## WHAT TO DO:
The full listing should be set down exactly as it reads.

## DATA EXCERPT:
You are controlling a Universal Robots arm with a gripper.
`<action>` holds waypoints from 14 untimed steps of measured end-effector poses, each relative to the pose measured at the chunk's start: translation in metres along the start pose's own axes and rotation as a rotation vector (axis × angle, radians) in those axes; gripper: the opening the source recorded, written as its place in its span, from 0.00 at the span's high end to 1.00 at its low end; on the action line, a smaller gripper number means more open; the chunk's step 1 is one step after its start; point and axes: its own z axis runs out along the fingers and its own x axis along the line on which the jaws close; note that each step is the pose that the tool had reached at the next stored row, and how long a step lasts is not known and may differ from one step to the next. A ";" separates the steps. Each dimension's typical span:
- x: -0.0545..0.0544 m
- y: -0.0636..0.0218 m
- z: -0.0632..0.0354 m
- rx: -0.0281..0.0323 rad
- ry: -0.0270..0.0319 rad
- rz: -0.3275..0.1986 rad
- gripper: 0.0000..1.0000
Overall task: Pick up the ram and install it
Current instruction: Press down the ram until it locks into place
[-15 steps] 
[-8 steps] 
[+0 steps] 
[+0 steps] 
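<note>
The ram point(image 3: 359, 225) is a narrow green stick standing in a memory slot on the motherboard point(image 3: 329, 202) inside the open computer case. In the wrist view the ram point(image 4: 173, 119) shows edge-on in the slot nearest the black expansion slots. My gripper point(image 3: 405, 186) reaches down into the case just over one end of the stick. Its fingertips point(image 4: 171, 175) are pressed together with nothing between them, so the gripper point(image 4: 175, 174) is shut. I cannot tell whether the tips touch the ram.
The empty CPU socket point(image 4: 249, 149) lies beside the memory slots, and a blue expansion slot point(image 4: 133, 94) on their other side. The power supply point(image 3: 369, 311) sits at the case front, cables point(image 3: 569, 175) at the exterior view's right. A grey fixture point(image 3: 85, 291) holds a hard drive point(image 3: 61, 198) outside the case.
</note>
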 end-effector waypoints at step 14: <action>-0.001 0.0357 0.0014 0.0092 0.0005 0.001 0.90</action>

## YOUR SOLUTION:
You are controlling a Universal Robots arm with a gripper.
`<action>` holds waypoints from 14 untimed steps of measured end-effector poses, each relative to the pose measured at the chunk's start: translation in metres along the start pose's own axes and rotation as a rotation vector (axis × angle, radians) in those axes; gripper: the opening the source recorded, written as its place in its span, from 0.00 at the span's high end to 1.00 at its low end; on the action line, a smaller gripper number means more open; the chunk's step 1 is one step after its start; point and axes: its own z axis runs out along the fingers and its own x axis along the line on which the jaws close; note that each step is the pose that the tool had reached at the next stored row, and how long a step lasts is not known and may differ from one step to the next. A ";" separates the steps. Each dimension's typical span:
- x: -0.0545..0.0544 m
- y: -0.0636..0.0218 m
- z: -0.0632..0.0354 m
- rx: -0.0281..0.0323 rad
- ry: -0.0270..0.0319 rad
- rz: -0.3275..0.1986 rad
- gripper: 0.0000..1.0000
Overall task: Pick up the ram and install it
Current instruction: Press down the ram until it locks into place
[-15 steps] 
[-8 steps] 
[+0 steps] 
[+0 steps] 
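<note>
The ram point(image 3: 359, 225) is a narrow green stick standing in a memory slot on the motherboard point(image 3: 329, 202) inside the open computer case. In the wrist view the ram point(image 4: 173, 119) shows edge-on in the slot nearest the black expansion slots. My gripper point(image 3: 405, 186) reaches down into the case just over one end of the stick. Its fingertips point(image 4: 171, 175) are pressed together with nothing between them, so the gripper point(image 4: 175, 174) is shut. I cannot tell whether the tips touch the ram.
The empty CPU socket point(image 4: 249, 149) lies beside the memory slots, and a blue expansion slot point(image 4: 133, 94) on their other side. The power supply point(image 3: 369, 311) sits at the case front, cables point(image 3: 569, 175) at the exterior view's right. A grey fixture point(image 3: 85, 291) holds a hard drive point(image 3: 61, 198) outside the case.
</note>
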 end-effector waypoints at step 14: <action>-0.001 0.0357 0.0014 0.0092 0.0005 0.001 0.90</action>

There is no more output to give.